Nothing requires the governmental entity to be absolutely certain of the injury's nature and cause or that it knows of an injured party's intention to file suit. City of San Angelo v. Smith, 69 S.W.3d 303, 307 (Tex.App.-Austin 2002, pet. denied); Tarrant County Hosp. Dist. v. Ray, 712 S.W.2d 271, 274 (Tex.App.-Fort Worth 1986, writ ref'd n.r.e.). Actual notice is imputed to a governmental entity if it, or one of its agents, is aware of facts and circumstances surrounding an accident sufficient to put them on inquiry that, if pursued, would reveal its alleged or possible fault producing or contributing to the injury. City of San Angelo v. Smith, 69 S.W.3d at 307; Dallas-Fort Worth Int'l Airport Bd. v. Ryan, 52 S.W.3d 426, 428-29 (Tex.App.-Fort Worth 2001, no pet.). *642 Governmental entities have actual notice to the extent that a prudent entity could ascertain its potential liability stemming from an incident, either by conducting a further investigation or because of its obvious role in contributing to the incident. City of San Angelo v. Smith, 69 S.W.3d at 307. Whether the entity has actual notice is generally a question of fact. Id. The existence of actual notice may be determined as a matter of law where the evidence is insufficient to raise a fact issue. Id.
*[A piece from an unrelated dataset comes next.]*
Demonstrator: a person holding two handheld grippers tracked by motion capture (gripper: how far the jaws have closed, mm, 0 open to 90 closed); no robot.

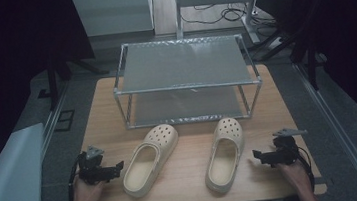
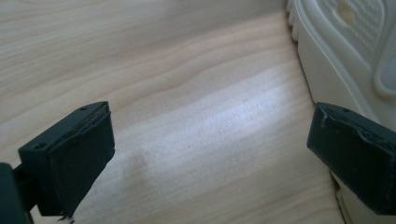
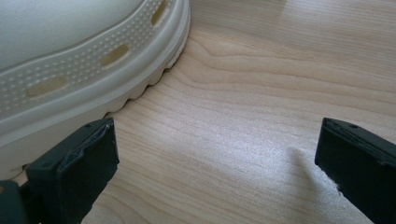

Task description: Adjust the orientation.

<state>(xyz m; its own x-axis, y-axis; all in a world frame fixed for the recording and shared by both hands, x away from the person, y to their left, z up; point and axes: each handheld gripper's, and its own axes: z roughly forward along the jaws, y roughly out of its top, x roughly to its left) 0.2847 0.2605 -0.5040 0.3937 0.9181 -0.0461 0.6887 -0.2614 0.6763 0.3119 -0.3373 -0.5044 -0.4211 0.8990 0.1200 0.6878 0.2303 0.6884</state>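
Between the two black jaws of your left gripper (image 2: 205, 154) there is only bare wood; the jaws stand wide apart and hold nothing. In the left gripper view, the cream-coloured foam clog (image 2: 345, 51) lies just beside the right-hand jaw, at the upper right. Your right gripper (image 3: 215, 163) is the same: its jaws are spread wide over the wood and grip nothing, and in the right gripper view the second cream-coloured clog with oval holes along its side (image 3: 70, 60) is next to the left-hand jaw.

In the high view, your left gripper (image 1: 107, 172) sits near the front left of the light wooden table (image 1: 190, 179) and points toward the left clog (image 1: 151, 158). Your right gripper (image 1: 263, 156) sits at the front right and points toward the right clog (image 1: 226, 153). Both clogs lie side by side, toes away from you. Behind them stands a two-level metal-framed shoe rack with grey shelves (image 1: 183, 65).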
In this case, the knowledge of the police officer who arrived at the scene and made the accident report is imputed to the City. The report contains the time and place of the incident and mentions the City's potential for liability due to its officer's u-turn which had caused the other vehicles to slow and stop. The City contends that the report does not affirmatively reflect that Parlett was injured; however, the report contained an injury code "C" for Parlett, which is used in the case of a possible injury, and the report states that Parlett intended to take herself to her own doctor. During his deposition, the officer testified that Parlett stated that she was unsure if she was injured and wanted to seek the advice of her own doctor. At the very least, the officer's report was sufficient to raise a question of fact regarding the City's actual notice of Parlett's injury. See id.

CONTRIBUTION CLAIM

The City next contends that immunity is not waived under the Texas Tort Claims Act for a contribution claim. A contribution claim is not a separate cause of action but is a method of determining each defendant's liability with regard to a claim. A defendant's claim of contribution is derivative of the plaintiff's right to recover from the joint defendant against whom contribution is sought. Shoemake v. Fogel, Ltd., 826 S.W.2d 933, 935 (Tex. 1992). Thus, whether the City is immune from the contribution claim depends upon whether the City would be immune from a claim asserted by Parlett. Id.; see also Pate & Pate. Ent., Inc. v. City of Eagle Pass, No. 04-96-00980-CV, 1997 WL 578741, at *4-5 (Tex.App.-San Antonio 1997, pet. dism'd by agr.) (not designated for publication) (analyzing contribution claim as extension of claim by plaintiff).

In this case, Parlett sued for injuries arising from an automobile accident possibly caused by an improper u-turn made by the City's police officer. Therefore, Parlett's injuries were potentially caused by the officer's operation or use of a motor-driven vehicle—a claim for which immunity is waived. See Tex. Civ. Prac. & Rem. Code Ann. § 101.021 (Vernon 1997).

The trial court's order is affirmed.